▶ [REQUIRED WORK]: Repeat the data exactly as it stands.
■ ■ ■ ■ ■
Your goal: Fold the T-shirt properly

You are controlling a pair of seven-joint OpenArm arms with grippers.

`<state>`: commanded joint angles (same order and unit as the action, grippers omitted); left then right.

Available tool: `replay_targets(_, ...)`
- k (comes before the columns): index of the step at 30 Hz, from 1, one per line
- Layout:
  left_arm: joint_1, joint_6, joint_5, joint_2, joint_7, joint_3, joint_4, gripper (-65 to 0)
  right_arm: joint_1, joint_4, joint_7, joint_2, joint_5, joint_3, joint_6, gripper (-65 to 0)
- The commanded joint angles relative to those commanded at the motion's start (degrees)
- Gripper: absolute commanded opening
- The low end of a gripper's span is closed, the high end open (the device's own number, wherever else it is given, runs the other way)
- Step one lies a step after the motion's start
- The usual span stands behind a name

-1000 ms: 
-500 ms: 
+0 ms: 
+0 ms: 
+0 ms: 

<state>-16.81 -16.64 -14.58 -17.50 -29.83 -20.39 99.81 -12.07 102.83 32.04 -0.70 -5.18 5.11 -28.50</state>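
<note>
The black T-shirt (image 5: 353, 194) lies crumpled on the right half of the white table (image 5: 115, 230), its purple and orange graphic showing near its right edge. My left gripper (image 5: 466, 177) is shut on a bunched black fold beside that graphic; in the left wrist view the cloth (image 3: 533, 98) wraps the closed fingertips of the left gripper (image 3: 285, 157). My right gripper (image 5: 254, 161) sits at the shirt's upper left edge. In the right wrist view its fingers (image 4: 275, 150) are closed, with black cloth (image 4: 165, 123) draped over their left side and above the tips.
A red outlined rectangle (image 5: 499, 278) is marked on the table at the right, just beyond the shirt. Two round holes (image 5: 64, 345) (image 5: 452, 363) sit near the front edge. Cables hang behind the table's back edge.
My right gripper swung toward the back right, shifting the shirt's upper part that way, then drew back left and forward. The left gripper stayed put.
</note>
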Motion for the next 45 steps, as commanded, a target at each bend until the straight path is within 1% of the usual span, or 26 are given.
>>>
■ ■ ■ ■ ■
▶ [YOUR SOLUTION]:
Your goal: Fold the T-shirt properly

You are controlling a pair of seven-joint OpenArm arms with grippers.

`<state>`: commanded joint angles (same order and unit as the action, grippers omitted); left then right.

Available tool: `replay_targets(_, ...)`
- k (comes before the columns): index of the step at 30 Hz, from 1, one per line
- Layout:
  left_arm: joint_1, joint_6, joint_5, joint_2, joint_7, joint_3, joint_4, gripper (-65 to 0)
  right_arm: joint_1, joint_4, joint_7, joint_2, joint_5, joint_3, joint_6, gripper (-65 to 0)
- The commanded joint angles relative to those commanded at the motion's start (degrees)
- Gripper: absolute commanded opening
- The low end of a gripper's span is closed, the high end open (the device's own number, wherever else it is given, runs the other way)
- Step one lies a step after the motion's start
- The usual span stands behind a name

-1000 ms: 
-500 ms: 
+0 ms: 
+0 ms: 
+0 ms: 

<state>-16.81 -16.64 -14.58 -17.50 -29.83 -20.39 99.81 -12.07 102.83 32.04 -0.70 -5.18 5.11 -28.50</state>
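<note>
The black T-shirt (image 5: 353, 194) lies crumpled on the right half of the white table (image 5: 115, 230), its purple and orange graphic showing near its right edge. My left gripper (image 5: 466, 177) is shut on a bunched black fold beside that graphic; in the left wrist view the cloth (image 3: 533, 98) wraps the closed fingertips of the left gripper (image 3: 285, 157). My right gripper (image 5: 254, 161) sits at the shirt's upper left edge. In the right wrist view its fingers (image 4: 275, 150) are closed, with black cloth (image 4: 165, 123) draped over their left side and above the tips.
A red outlined rectangle (image 5: 499, 278) is marked on the table at the right, just beyond the shirt. Two round holes (image 5: 64, 345) (image 5: 452, 363) sit near the front edge. Cables hang behind the table's back edge.
My right gripper swung toward the back right, shifting the shirt's upper part that way, then drew back left and forward. The left gripper stayed put.
</note>
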Motion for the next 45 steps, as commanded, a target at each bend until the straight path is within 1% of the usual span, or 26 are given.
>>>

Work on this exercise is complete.